▶ [TASK ITEM]
Where the string "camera" occurs in a line of the entries below, copy that line.

▶ [INPUT RECORDS]
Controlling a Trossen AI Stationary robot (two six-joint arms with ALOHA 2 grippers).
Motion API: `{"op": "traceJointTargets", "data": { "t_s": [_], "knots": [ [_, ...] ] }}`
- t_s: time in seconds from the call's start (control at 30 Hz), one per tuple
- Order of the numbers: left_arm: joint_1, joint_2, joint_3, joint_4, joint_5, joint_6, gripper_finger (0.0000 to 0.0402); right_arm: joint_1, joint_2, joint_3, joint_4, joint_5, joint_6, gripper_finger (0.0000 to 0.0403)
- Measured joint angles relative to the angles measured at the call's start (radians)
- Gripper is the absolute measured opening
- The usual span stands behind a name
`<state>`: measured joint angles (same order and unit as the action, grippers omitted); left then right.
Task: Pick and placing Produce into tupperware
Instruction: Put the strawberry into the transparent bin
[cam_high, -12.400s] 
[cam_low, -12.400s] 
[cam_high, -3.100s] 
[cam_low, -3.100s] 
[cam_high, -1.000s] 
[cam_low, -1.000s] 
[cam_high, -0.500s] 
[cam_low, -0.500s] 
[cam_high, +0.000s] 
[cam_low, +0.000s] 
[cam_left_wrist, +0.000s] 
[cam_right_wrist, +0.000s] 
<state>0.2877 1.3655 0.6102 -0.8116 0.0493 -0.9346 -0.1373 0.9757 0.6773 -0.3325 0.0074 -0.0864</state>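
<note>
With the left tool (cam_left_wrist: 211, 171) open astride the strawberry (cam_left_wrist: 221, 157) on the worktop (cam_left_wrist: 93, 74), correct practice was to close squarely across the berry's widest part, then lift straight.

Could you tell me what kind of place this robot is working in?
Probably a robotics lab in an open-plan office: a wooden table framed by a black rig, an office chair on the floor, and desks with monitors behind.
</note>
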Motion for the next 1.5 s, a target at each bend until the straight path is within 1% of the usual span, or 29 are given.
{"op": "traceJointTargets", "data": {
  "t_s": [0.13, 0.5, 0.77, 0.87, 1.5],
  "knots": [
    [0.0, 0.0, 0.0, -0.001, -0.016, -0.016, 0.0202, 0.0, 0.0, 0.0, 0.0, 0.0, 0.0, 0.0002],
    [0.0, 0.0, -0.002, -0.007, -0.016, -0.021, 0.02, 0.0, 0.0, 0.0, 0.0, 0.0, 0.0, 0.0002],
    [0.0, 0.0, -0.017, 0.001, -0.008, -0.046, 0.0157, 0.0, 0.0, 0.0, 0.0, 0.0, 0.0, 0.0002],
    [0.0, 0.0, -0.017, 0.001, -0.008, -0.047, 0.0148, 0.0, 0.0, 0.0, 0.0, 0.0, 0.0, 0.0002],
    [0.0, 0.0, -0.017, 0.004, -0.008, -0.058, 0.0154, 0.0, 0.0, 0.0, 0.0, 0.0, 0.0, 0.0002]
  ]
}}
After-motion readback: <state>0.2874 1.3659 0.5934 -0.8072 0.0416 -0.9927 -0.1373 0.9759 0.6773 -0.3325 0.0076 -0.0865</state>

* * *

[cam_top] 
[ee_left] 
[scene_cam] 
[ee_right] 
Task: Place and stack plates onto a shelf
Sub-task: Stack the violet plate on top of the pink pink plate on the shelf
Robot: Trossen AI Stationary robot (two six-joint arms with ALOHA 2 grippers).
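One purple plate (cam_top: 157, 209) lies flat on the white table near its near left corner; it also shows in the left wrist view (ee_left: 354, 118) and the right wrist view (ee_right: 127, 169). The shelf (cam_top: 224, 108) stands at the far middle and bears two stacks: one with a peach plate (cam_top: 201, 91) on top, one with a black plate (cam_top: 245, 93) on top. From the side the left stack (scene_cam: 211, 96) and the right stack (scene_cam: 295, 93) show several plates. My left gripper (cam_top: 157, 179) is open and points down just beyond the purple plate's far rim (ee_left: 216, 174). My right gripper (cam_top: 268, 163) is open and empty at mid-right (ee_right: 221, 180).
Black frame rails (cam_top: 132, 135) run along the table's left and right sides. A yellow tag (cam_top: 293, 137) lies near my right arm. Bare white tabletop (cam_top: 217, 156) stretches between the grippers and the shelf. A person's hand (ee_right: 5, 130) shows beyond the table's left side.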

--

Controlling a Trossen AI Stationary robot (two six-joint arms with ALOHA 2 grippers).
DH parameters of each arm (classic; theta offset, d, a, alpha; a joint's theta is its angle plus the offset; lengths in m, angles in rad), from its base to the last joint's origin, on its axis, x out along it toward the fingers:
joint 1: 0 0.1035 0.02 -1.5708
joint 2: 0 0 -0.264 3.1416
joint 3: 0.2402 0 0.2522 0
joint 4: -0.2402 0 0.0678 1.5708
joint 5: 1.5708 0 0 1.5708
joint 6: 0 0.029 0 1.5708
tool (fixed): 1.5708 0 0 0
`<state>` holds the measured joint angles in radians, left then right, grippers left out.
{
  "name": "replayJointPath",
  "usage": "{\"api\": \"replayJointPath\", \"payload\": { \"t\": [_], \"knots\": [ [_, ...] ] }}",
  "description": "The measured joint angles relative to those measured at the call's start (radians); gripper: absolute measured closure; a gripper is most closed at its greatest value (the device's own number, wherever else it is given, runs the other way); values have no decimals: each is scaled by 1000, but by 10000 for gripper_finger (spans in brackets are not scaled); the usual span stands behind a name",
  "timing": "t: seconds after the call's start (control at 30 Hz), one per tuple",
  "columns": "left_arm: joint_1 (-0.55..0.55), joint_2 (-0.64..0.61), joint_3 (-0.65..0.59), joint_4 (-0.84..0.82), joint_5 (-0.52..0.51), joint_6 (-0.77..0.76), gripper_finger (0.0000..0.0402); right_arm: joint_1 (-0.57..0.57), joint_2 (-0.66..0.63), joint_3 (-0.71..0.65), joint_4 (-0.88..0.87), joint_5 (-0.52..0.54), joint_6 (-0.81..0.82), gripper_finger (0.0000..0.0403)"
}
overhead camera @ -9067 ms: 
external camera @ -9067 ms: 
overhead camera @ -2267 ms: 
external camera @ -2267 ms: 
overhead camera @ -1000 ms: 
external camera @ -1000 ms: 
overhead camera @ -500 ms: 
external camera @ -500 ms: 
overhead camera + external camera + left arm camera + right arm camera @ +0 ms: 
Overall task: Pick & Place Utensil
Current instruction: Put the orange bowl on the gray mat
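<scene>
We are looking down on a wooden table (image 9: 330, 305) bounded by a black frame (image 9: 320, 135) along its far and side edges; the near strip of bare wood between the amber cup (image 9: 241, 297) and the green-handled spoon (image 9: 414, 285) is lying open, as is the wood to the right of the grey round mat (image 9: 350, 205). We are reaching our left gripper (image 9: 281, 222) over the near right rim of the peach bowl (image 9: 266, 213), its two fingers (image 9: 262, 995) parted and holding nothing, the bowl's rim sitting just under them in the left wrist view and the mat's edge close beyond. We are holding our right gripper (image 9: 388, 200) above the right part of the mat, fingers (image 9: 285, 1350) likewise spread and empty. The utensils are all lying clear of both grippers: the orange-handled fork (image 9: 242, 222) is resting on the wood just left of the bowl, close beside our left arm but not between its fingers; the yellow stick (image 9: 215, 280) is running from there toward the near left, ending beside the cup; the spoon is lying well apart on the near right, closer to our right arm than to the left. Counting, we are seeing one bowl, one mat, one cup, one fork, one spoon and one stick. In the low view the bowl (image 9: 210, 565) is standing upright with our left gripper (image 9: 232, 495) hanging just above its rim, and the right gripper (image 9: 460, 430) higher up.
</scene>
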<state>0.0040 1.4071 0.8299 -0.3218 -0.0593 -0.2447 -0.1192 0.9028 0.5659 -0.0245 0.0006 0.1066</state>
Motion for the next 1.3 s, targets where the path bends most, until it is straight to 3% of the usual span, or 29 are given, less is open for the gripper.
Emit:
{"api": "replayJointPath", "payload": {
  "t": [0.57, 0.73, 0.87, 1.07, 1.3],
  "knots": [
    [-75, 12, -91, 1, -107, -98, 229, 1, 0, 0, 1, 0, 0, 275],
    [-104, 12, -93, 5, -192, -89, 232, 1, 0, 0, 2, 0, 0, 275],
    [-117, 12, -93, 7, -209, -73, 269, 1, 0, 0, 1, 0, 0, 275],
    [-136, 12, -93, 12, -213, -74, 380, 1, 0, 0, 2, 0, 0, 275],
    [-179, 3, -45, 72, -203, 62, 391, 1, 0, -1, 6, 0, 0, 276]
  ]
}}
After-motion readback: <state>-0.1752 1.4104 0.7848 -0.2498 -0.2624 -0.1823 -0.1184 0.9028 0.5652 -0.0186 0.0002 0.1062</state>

▶ [YOUR RESPONSE]
overhead camera @ -9067 ms: 
external camera @ -9067 ms: 
overhead camera @ -2267 ms: 
external camera @ -2267 ms: 
overhead camera @ -1000 ms: 
external camera @ -1000 ms: 
overhead camera @ -500 ms: 
external camera @ -500 ms: 
overhead camera + external camera + left arm camera + right arm camera @ +0 ms: 

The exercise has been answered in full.